Thakrah tells us that workers in brass also suffer from the inhalation of the volatilized metal. The brass-melters of Birmingham suffer from intermittent fever, which they call the brass ague. This malady leaves them in a state of great debility. The filers of brass, on the same authority, are subject to a most peculiar affection, like Tittlebat Titmouse, their hair turning a vivid green. It is supposed that the copper in the brass-dust combines with the oil of the hair, and thus an oxide of copper is formed. Coppersmiths are, of course, similarly affected. Plumbers, whilst casting, are subject to the volatilized oxide of lead, which in time produces paralysis; and while they are soldering, many deleterious fumes arise, of a sweetish taste, and of a highly astringent nature, which often produces violent attacks of constipation.

But poisonous metals may attack the mucous membrane in the shape of finely-divided powder used in the arts. There is an exceedingly beautiful paper, of an apple-green colour, which is often selected for the coolness and cheerfulness of its appearance. The writer was himself once deluded by the seductive appearance of a paper of this description, and had his library furnished with it. Strange to say, a violent cold seemed to seize every one, even in the midst of summer, who stopped long in this apartment, especially if they came much in contact with the walls. On questioning the paper-hanger the mystery was speedily explained. “I never hang that kind of paper,” he said, “without getting a bad sore throat and a running of the eyes. All the trade knows it is good for a cold to have any dealings with it.” The cheerful green of the paper is nothing less deadly than the aceto-arsenite of copper, an irritant poison of the first class. The flock part of the paper contains a large quantity of pigment in the form of dust, which is of course liable to be detached from the walls on very slight occasions. It has been erroneously supposed that the metal must be volatilized by heat ere it can be separated from the paper; but the action of detachment is mechanical, and not chemical; the poisonous dust either falls or is brushed off the wall, and becomes mixed with the ordinary dust of the room; the lifting of a book, or the displacement of a pile of papers, proves sufficient to set these particles in motion, and to bring them in contact with the mucous linings of the eyes, nose, and throat; hence the violent irritation produced, which similates so closely the effects of a bad cold in the head. Professor Taylor, the celebrated medical toxocologist, has moreover proved the presence of arsenic in the dust fallen from this kind of paper. In a letter to the Medical Times and Gazette, of January 1st, 1859, he says,—

“I procured from the shop of Messrs. Marratt and Short, opticians, 68, King William Street, London Bridge, a quantity of dust for the purpose of analysis. The walls of this shop are covered with an unglazed arsenical paper, and, as I am informed, they have been so covered for a period of about three years. In collecting this dust from the tops of the cases containing the instruments, great care was taken not to touch the walls. The quantity thus collected for examination amounted to about 450 grains. It was nearly black, and, under the microscope, appeared to consist of fibres of sooty particles. It was very light and flocculent. One hundred and fifty grains of the dust were examined by Reinsch’s process, and enough metallic arsenic was obtained from it to coat about ten square inches of copper foil, in addition to a piece of copper gauze. From the latter deposit, by the application of heat, octahedral crystals of arsenic were readily obtained. The case had not been dusted for a period of nine months. Even the dust of instruments locked up in the cases, which were lined at the back only with the green paper, was found to be charged with this poisonous pigment. Half a grain of the dust sufficed to cover pretty thickly with metallic arsenic a square inch of copper gauze. These facts,” says Professor Taylor, “lead to the inevitable inference that the air of a room, of which the walls are covered with an unglazed arsenical green paper, is liable to be charged with the fine dust of the poisonous aceto-arsenite of copper. Those who inhabit these rooms are exposed to breathe the dust. The poison may thus find its way by the pulmonary membrane into the system, or it may affect the eyes, nose, and throat by local action.”
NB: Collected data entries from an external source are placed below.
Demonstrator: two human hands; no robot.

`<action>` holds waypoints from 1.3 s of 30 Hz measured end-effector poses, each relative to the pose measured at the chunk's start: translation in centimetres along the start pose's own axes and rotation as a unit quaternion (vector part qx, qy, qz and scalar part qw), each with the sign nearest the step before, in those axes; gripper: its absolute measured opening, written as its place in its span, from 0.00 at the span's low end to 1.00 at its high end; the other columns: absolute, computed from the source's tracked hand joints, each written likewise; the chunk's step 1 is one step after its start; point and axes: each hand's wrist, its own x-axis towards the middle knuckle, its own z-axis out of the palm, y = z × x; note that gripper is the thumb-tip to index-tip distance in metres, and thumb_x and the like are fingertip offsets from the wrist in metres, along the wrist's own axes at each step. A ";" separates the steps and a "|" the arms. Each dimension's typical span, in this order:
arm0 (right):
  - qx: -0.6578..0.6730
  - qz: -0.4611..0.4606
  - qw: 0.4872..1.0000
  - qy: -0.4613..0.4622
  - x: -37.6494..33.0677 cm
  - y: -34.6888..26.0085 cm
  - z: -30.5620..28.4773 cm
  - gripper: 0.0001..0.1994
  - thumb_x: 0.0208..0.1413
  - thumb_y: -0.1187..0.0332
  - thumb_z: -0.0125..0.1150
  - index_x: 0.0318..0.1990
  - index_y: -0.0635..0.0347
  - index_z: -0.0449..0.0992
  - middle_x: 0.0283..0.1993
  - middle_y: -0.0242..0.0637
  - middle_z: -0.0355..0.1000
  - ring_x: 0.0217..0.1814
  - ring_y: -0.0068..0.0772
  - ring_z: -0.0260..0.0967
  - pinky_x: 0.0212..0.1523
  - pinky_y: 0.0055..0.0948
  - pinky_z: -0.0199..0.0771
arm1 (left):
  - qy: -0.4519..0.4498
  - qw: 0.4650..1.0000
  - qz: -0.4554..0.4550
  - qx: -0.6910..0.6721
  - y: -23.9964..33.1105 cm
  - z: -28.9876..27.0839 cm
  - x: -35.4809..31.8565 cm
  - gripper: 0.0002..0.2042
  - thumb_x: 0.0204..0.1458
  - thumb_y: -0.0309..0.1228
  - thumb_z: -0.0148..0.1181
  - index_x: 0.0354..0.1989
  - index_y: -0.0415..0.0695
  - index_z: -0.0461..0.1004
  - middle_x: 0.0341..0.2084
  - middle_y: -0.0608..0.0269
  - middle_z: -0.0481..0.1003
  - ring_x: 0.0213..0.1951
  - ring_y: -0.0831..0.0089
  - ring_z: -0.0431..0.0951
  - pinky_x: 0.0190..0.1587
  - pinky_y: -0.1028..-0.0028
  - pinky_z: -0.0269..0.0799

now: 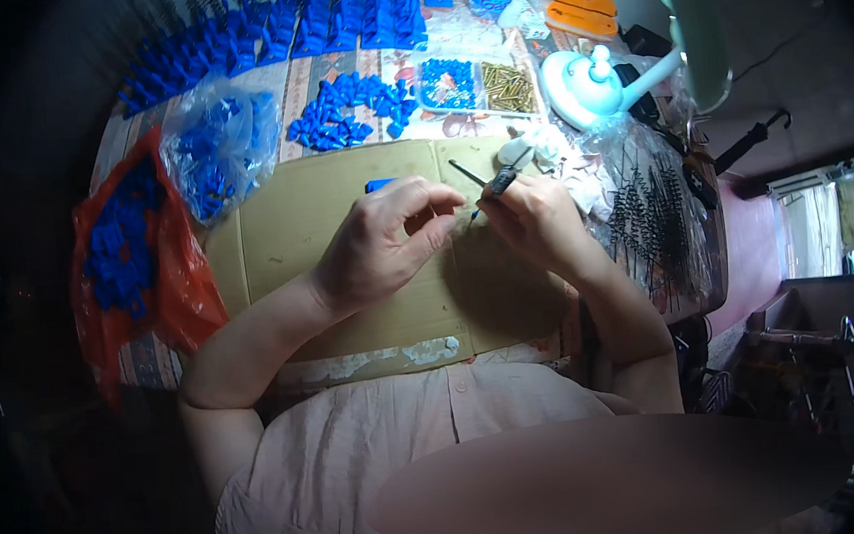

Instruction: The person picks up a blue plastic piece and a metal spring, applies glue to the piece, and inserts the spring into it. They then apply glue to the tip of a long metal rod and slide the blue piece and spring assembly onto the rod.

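Note:
My right hand (539, 220) is closed on a dark coil spring (502, 180) above the cardboard. A thin dark rod (466, 172) sticks out beside it, and a small dark tip with some blue (473, 216) shows below the fingers; whether these are one piece I cannot tell. Just to the left, my left hand (395, 237) has its fingers curved, with a gap between thumb and forefinger and nothing visible in it. Behind its knuckles, a blue plastic piece (377, 185) is partly hidden.
Cardboard (352, 328) covers the near table. Red (169, 277) and clear bags (259, 165) of blue parts stand left. Beyond lie loose blue parts (349, 107), a tray of brass-coloured screws (508, 87) and rows of blue parts with springs (328, 24). Right are a lamp (589, 89) and bagged springs (649, 219).

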 end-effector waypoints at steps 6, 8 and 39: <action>-0.004 -0.020 0.999 0.033 -0.3 0.3 0.6 0.08 0.52 0.69 0.60 0.27 0.59 0.67 0.24 0.42 0.68 0.26 0.48 0.70 0.27 0.43 0.70 | 0.039 0.999 0.027 0.015 3.1 -0.5 3.0 0.11 0.56 0.27 0.60 0.46 0.37 0.74 0.38 0.59 0.76 0.37 0.75 0.75 0.39 0.76 0.72; -0.005 -0.028 0.999 0.039 -0.5 0.6 1.0 0.08 0.52 0.69 0.60 0.27 0.59 0.68 0.24 0.42 0.68 0.26 0.47 0.71 0.27 0.42 0.70 | 0.034 0.998 0.048 0.020 3.4 -0.4 3.7 0.11 0.57 0.30 0.60 0.45 0.38 0.75 0.40 0.57 0.77 0.40 0.73 0.76 0.42 0.74 0.72; -0.072 -0.078 0.994 -0.004 -1.2 0.7 1.0 0.05 0.49 0.70 0.55 0.34 0.58 0.70 0.32 0.35 0.70 0.35 0.35 0.73 0.36 0.34 0.68 | 0.035 0.993 0.112 0.008 2.0 1.2 4.3 0.06 0.55 0.26 0.62 0.33 0.36 0.75 0.29 0.56 0.77 0.32 0.66 0.77 0.36 0.71 0.72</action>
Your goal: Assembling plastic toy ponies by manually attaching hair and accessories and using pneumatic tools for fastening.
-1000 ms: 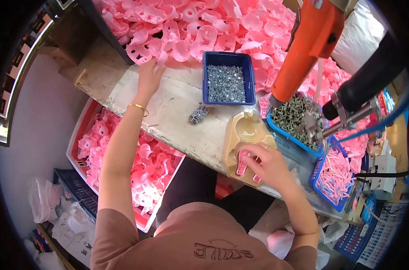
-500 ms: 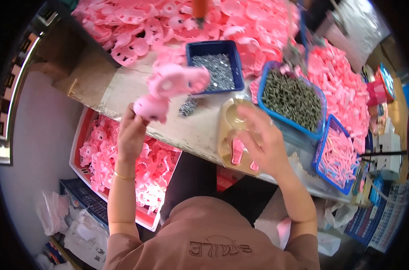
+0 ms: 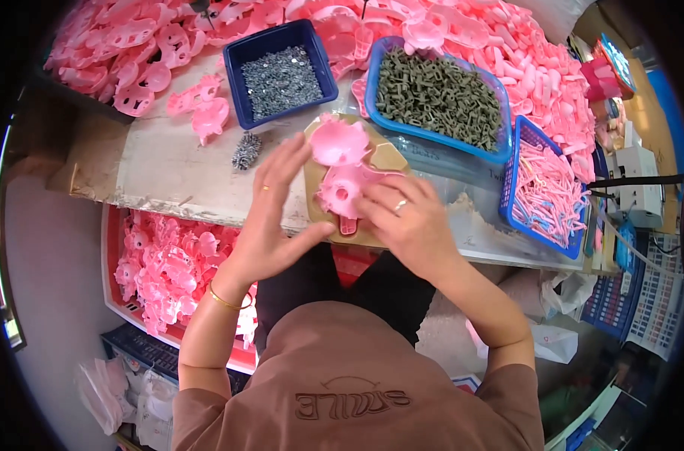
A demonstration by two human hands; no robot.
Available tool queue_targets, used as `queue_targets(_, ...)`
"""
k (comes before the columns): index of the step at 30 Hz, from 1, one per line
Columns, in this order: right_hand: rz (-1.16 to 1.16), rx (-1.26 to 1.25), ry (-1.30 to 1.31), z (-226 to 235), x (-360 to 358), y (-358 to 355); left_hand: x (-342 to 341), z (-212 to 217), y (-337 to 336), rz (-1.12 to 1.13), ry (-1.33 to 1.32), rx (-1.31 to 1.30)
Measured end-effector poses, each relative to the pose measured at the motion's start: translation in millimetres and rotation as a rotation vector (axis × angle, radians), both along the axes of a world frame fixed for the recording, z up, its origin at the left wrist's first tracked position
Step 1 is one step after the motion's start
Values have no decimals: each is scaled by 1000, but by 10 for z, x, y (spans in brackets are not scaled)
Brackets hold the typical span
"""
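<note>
A pink plastic toy shell half [image 3: 339, 188], with a rounded upper part and a lower part with a hole, lies hollow side up in a tan mould-like holder [image 3: 389, 156] at the table's front edge. Against the shell's right side, the bent fingers of my right hand [image 3: 411, 222] pinch its edge. My left hand [image 3: 270, 218] is open beside the holder's left edge, thumb and fingers spread around that side, holding nothing. Below the shell a small pink piece [image 3: 348, 225] shows in the holder's slot.
A dark blue bin of screws [image 3: 236, 71], a light blue bin of dark green parts [image 3: 447, 147] and a blue basket of pink sticks [image 3: 507, 203] surround the holder. A screw clump [image 3: 247, 150] lies left. Pink shells [image 3: 169, 45] heap behind; a crate [image 3: 116, 282] stands below.
The shell has moved from my left hand, raised at the left, into the holder. My left hand has let go and opened; my right hand has closed at the shell's edge. The view has shifted.
</note>
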State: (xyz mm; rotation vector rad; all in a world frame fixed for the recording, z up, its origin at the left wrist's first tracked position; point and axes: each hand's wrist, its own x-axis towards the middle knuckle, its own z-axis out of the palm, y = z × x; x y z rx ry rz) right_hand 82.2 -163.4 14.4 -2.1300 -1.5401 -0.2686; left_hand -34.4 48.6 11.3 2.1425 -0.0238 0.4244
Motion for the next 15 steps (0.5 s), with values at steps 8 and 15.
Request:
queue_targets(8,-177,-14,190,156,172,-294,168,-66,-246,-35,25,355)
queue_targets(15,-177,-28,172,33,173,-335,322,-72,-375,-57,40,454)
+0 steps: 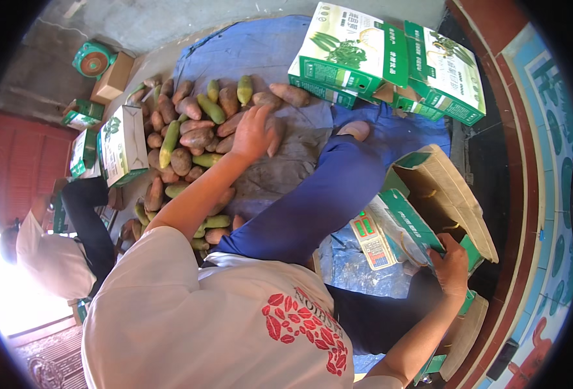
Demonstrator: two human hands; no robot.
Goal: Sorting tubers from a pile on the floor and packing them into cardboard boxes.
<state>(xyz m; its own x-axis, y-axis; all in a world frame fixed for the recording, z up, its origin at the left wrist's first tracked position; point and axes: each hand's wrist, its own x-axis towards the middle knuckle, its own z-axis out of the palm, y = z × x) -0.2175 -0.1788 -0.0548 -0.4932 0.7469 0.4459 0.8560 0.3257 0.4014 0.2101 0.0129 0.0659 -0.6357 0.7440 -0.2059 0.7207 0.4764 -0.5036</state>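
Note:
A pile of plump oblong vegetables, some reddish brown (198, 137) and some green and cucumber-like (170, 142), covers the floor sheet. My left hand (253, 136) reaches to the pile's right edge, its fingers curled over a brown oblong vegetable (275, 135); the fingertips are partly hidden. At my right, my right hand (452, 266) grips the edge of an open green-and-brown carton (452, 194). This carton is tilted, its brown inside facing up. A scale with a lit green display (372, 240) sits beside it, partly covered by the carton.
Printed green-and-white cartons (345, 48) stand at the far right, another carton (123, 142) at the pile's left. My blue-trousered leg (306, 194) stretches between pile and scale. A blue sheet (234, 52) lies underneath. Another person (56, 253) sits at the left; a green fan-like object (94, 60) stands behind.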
After this unimpeachable testimony to the poisonous character of the pigment in this paper, it is not difficult to understand that the workmen employed in its manufacture are particularly liable to attacks of illness which exhibit all the symptoms of acute influenza; or that the paper-hangers, in putting it up, are sometimes obliged to leave work for a time, in order to get rid of the distressing symptoms to which its manipulation gives rise.

There is in Sheffield an occupation connected with tool-making which forms, as it were, a connecting link between the diseases produced by working in steel and those which flow from working in lead: we allude to file-making. Unfortunately, the various preparations of lead enter very largely into the arts and manufactures of this country; and as its action upon the human body is very great, its pernicious influence is felt in a vast number of occupations of a diverse nature. Thus, white-lead manufacturers, sheet-lead rollers, painters, plumbers, potters, china manufacturers, colour-grinders, glaziers, enamellers of cards, lead-miners, and shot-makers, all come under the saturnine influence; even the poor lacemakers of Belgium do not escape, for the manufacturer, in order to make the fibre look white, requires them to dust it with white-lead powder, and possibly, by this means, it may find its way into the fair skin of a duchess!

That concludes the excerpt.